SUMMARY OF THE INVENTION
[0013] The first purpose of the present invention is to provide
cement reinforcing thermoplastic resin reinforcement that is easy
to produce and highly miscible with concrete as well as free from
uneven stretch and excellent in tensile strength.
[0014] Another purpose of the present invention is to provide
cement reinforcing thermoplastic resin reinforcement that is high
in anchoring effect and excellent in reinforcing effect.
[0015] A further purpose of the present invention is to provide
reinforced cement mixtures using the cement reinforcing
thermoplastic resin reinforcement according to the present
invention.
BRIEF DESCRIPTION OF THE DRAWINGS
[0016] FIG. 1(A) is a perspective view showing the cement
reinforcing thermoplastic resin reinforcement according to the
present invention, and FIG. 1(B) is a perspective view of its long
body.
[0017] FIG. 2 is a vertical section view showing an embodiment of
the long body.
[0018] FIG. 3 is a perspective view showing another embodiment of
the long body.
[0019] FIG. 4 is a plan view showing a further embodiment of the
long body.
[0020] FIG. 5 is a vertical section view showing an embodiment of
construction of the long body.
[0021] FIG. 6 is a vertical section view showing another embodiment
of construction of the long body.
[0022] FIG. 7 is an illustration showing a method for forming
irregularities on the long body made of thermoplastic resin.
DESCRIPTION OF THE INVENTION AND PREFERRED EMBODIMENTS
[0023] The cement reinforcing thermoplastic resin reinforcement 1
according to the present invention consists of a filamentary body 2
on which numerous bulges 3, 3 are formed spaced in the longitudinal
direction as shown in FIG. 1(A).
[0024] Such thermoplastic resin reinforcement 1 is formed by
uniaxially stretching the long body 4 made of thermoplastic resin
provided spaced with numerous irregularities 5, 5 in the
longitudinal direction to form the filamentary body 2 having the
bulges 3, and by cutting thus obtained filamentary body into pieces
of a predetermined length.
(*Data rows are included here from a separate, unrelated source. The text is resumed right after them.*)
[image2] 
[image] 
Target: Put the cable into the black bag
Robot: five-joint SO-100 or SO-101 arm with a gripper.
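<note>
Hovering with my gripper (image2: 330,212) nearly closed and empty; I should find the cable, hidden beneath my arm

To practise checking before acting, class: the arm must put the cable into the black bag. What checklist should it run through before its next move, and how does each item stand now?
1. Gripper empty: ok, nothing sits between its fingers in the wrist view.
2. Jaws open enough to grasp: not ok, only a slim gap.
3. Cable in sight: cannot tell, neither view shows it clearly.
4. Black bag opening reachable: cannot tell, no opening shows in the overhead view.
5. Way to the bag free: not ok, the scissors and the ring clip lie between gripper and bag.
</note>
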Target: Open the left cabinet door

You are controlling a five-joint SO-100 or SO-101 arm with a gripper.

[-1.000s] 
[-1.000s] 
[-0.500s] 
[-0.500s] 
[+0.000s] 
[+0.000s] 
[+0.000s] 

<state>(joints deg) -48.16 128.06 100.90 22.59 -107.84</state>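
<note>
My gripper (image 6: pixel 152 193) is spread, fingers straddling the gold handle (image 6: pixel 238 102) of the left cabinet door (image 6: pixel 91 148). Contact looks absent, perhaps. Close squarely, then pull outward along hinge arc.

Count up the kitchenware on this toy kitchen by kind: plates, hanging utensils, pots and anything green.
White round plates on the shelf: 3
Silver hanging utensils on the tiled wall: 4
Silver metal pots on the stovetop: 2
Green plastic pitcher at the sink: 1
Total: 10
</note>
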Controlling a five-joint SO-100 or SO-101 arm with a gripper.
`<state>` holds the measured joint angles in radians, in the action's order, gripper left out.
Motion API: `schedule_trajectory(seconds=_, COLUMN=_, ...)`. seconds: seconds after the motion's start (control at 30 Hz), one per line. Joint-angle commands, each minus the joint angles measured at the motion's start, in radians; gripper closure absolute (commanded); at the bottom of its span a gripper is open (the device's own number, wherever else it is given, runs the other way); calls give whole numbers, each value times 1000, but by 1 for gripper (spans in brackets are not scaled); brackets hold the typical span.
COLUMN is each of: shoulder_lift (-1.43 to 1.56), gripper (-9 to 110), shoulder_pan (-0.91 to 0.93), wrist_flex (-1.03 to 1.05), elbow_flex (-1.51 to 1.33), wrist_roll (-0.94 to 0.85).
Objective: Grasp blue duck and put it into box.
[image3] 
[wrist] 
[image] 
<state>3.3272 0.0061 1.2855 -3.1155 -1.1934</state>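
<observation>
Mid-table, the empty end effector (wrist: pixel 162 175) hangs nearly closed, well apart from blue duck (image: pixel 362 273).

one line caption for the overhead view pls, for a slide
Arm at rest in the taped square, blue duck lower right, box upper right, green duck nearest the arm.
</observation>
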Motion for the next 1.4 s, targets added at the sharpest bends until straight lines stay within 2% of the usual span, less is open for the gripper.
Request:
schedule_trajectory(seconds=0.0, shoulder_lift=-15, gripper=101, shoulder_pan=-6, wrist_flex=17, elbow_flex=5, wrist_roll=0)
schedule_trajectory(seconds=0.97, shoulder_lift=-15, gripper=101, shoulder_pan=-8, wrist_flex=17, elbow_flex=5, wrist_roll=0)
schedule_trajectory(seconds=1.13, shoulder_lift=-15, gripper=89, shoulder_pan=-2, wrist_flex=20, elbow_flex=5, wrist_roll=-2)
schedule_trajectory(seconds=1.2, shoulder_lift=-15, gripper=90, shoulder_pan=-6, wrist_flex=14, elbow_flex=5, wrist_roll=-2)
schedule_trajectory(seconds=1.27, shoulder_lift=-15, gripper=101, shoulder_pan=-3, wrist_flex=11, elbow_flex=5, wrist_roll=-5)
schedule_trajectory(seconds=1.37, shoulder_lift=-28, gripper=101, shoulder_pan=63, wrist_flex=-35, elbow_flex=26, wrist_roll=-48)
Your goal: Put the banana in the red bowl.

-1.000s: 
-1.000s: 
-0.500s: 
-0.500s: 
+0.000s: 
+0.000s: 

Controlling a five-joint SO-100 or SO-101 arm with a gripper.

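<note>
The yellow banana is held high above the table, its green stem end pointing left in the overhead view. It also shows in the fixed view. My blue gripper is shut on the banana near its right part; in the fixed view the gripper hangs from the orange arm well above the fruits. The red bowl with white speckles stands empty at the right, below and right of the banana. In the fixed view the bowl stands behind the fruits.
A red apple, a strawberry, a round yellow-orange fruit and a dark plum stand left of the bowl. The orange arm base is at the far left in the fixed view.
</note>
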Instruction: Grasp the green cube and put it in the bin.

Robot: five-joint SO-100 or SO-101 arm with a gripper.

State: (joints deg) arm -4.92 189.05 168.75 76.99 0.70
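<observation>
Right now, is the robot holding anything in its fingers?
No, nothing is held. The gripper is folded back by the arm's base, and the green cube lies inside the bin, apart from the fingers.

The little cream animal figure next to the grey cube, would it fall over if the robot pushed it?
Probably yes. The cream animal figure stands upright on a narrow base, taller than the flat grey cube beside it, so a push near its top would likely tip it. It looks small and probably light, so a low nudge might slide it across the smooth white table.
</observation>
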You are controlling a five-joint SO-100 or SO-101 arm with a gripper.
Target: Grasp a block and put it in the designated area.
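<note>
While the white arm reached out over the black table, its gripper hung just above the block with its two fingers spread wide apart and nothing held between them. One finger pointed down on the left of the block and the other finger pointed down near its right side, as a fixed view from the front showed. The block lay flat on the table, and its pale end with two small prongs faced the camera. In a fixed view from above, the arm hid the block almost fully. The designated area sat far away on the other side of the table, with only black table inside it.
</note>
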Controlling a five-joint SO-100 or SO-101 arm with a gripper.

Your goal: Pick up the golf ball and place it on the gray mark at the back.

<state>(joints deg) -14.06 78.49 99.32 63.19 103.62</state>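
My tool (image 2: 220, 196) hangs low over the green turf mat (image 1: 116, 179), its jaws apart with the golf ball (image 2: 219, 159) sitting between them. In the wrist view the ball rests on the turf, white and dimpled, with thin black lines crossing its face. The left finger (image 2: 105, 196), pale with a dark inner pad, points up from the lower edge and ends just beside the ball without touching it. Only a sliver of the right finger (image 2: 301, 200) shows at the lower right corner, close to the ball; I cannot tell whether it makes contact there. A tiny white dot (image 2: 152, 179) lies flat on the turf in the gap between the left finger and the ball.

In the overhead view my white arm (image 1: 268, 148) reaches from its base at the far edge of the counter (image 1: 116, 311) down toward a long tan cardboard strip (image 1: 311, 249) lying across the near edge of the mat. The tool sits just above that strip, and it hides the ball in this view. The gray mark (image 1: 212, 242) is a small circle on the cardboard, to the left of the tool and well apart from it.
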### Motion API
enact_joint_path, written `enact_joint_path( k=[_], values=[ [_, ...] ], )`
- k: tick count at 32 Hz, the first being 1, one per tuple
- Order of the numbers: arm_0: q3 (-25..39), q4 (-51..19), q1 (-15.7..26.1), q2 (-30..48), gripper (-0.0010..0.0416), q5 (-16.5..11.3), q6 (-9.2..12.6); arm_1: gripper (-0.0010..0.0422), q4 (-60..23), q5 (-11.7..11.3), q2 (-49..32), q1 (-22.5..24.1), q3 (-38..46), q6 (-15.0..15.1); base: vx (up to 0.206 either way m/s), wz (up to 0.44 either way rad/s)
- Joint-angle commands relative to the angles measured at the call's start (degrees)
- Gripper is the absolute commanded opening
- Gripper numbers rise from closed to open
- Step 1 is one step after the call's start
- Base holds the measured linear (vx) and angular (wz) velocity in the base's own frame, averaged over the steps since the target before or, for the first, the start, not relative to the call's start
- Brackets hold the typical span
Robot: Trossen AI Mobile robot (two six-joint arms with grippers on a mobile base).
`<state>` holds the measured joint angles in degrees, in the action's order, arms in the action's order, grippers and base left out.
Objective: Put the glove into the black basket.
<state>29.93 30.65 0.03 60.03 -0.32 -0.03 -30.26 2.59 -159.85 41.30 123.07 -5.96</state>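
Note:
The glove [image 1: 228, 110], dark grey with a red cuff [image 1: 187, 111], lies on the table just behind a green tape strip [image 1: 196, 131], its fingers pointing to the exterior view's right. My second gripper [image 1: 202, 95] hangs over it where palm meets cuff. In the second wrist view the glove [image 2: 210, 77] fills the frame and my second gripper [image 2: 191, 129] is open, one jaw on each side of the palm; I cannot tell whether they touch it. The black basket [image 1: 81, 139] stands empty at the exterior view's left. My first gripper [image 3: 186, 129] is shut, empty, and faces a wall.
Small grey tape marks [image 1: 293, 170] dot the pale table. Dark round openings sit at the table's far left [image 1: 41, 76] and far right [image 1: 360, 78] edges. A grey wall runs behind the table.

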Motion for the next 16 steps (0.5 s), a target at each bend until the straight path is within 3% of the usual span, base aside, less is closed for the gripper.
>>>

The numerous irregularities 5, 5 may be
built on the long body 4 made of thermoplastic resin 4 as shown in
FIG. 3.
[0025] The long body 4 may be of single layer construction as shown
in FIG. 5, and may also be of multi layer construction consisting
of an outer layer 7 made of thermoplastic resin of higher-melting
point and an inside layer 8 made of thermoplastic resin of
lower-melting point. For the long body 4 of multi layer
construction, the two layers have only to be so structured that the
outer layer is positioned on the surface side of the long body 4,
and, therefore, may be either of sheath core construction in which
the outer layer 7 covers the inside layer 8 as shown in FIG. 6(A),
or of sandwich construction in which the outer layer is mounted on
both sides of the inside layer as shown in FIG. 6(B).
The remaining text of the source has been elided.